> What the task asks
Set down exactly the lines below between the line holding "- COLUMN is" and the line holding "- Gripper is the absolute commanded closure", inclusive; no other line belongs in the answer.

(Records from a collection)
----------

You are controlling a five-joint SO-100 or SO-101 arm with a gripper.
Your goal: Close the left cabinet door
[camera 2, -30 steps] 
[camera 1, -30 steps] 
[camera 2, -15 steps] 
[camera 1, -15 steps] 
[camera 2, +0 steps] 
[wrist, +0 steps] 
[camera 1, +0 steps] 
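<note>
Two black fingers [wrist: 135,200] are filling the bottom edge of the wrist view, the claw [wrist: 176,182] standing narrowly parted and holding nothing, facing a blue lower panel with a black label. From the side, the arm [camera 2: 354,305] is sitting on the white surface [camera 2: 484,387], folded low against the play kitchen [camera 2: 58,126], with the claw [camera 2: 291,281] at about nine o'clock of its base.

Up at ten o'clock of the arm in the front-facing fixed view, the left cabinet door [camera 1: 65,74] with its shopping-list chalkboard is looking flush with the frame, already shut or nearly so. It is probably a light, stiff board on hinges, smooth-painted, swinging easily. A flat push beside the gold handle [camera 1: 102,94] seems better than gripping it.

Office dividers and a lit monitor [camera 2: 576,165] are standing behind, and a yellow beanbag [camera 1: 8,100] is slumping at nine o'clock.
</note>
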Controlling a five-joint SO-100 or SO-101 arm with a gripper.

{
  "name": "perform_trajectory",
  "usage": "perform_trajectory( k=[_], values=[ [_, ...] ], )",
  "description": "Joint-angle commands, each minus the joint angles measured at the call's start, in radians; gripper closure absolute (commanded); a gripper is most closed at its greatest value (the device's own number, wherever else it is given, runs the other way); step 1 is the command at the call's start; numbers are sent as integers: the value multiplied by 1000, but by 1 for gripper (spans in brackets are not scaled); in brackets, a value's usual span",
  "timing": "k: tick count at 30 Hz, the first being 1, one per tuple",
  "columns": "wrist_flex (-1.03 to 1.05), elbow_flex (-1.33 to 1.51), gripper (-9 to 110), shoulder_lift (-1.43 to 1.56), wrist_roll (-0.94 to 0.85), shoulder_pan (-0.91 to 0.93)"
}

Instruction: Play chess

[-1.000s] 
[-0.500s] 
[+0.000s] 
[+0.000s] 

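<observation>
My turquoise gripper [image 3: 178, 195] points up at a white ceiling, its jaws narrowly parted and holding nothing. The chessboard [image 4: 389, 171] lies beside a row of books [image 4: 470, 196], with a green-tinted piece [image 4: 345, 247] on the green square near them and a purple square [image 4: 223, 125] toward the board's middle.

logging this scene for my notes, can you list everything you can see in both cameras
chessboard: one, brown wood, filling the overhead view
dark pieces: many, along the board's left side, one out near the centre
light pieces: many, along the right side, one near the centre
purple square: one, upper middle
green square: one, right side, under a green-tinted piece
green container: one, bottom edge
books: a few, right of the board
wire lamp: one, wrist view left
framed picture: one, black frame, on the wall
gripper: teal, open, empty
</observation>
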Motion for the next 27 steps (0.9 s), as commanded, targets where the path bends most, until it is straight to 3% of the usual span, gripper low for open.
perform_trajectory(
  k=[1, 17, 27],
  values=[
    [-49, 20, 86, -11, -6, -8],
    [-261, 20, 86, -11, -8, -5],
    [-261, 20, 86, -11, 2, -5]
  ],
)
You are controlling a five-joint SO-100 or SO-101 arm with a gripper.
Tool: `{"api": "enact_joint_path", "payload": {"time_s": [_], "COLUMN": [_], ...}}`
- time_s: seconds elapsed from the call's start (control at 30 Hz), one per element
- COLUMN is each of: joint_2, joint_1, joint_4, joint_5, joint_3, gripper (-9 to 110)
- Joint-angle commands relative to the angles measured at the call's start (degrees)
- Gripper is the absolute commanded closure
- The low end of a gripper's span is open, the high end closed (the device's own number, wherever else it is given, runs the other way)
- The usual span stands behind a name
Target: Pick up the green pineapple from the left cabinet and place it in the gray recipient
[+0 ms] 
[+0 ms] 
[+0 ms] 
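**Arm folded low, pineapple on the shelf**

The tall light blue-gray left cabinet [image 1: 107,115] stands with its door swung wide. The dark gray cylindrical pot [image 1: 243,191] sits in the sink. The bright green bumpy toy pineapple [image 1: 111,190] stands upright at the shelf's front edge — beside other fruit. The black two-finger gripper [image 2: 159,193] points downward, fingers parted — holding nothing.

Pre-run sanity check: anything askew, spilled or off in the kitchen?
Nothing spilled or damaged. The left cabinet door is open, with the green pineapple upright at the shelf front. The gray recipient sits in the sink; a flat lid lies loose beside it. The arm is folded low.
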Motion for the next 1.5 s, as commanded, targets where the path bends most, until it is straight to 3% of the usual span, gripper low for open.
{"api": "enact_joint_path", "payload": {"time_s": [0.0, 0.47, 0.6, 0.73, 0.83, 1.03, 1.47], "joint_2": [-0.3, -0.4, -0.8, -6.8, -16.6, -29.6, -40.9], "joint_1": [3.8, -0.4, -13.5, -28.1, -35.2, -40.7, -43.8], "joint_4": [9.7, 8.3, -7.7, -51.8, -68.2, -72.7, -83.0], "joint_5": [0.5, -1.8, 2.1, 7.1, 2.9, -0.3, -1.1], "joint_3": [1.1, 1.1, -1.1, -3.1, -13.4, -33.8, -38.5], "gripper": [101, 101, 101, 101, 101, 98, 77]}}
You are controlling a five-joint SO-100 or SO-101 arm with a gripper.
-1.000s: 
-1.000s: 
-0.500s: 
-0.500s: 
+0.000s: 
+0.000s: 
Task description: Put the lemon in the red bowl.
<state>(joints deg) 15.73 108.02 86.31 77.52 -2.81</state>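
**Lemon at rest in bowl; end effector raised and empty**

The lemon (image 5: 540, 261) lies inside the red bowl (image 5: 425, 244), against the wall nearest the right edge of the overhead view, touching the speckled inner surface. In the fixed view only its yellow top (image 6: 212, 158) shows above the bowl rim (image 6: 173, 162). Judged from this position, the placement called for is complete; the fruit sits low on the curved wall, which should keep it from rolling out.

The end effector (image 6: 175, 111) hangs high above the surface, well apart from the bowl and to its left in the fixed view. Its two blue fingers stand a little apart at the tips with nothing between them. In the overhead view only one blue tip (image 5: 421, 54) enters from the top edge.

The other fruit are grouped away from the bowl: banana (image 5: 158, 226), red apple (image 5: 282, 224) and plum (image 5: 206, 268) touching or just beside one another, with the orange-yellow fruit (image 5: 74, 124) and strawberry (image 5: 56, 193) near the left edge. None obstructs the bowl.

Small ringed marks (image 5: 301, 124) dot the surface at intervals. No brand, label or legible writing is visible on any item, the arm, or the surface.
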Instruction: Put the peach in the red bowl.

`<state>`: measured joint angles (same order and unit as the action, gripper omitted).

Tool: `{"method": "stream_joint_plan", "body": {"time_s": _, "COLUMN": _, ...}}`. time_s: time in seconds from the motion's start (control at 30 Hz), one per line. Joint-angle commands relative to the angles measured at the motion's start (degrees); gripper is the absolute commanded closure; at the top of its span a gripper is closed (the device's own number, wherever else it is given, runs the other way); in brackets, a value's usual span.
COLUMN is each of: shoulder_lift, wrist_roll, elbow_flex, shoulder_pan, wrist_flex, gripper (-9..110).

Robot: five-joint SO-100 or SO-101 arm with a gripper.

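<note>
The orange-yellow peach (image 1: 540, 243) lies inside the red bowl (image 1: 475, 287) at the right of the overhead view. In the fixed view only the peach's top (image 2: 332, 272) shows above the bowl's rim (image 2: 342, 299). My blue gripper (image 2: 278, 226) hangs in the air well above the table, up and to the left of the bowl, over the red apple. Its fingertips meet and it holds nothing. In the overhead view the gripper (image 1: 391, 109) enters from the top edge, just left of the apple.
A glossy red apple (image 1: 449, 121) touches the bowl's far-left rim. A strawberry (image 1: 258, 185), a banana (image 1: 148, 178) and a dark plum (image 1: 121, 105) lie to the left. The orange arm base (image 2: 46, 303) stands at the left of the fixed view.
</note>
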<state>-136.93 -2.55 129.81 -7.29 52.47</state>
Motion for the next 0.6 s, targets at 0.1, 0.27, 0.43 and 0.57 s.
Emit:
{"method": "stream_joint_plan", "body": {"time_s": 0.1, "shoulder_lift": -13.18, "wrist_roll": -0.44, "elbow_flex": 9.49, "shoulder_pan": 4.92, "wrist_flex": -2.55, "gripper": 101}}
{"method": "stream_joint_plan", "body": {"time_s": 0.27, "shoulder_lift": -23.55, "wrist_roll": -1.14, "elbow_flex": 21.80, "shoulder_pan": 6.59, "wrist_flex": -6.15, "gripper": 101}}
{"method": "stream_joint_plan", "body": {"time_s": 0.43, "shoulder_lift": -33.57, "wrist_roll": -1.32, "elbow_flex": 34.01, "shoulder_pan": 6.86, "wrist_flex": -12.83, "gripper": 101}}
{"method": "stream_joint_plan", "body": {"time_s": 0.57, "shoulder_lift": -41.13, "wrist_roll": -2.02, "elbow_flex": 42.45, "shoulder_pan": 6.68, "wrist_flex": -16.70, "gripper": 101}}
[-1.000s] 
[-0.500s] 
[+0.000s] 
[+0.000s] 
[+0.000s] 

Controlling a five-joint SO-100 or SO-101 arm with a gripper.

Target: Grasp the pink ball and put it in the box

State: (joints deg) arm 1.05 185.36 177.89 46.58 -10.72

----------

> Response below
- COLUMN is each of: joint_2, joint_1, joint_4, joint_5, joint_3, gripper (-9 to 110)
- Joint-angle commands relative to the angles measured at the call's start (degrees)
- Gripper is the absolute commanded closure

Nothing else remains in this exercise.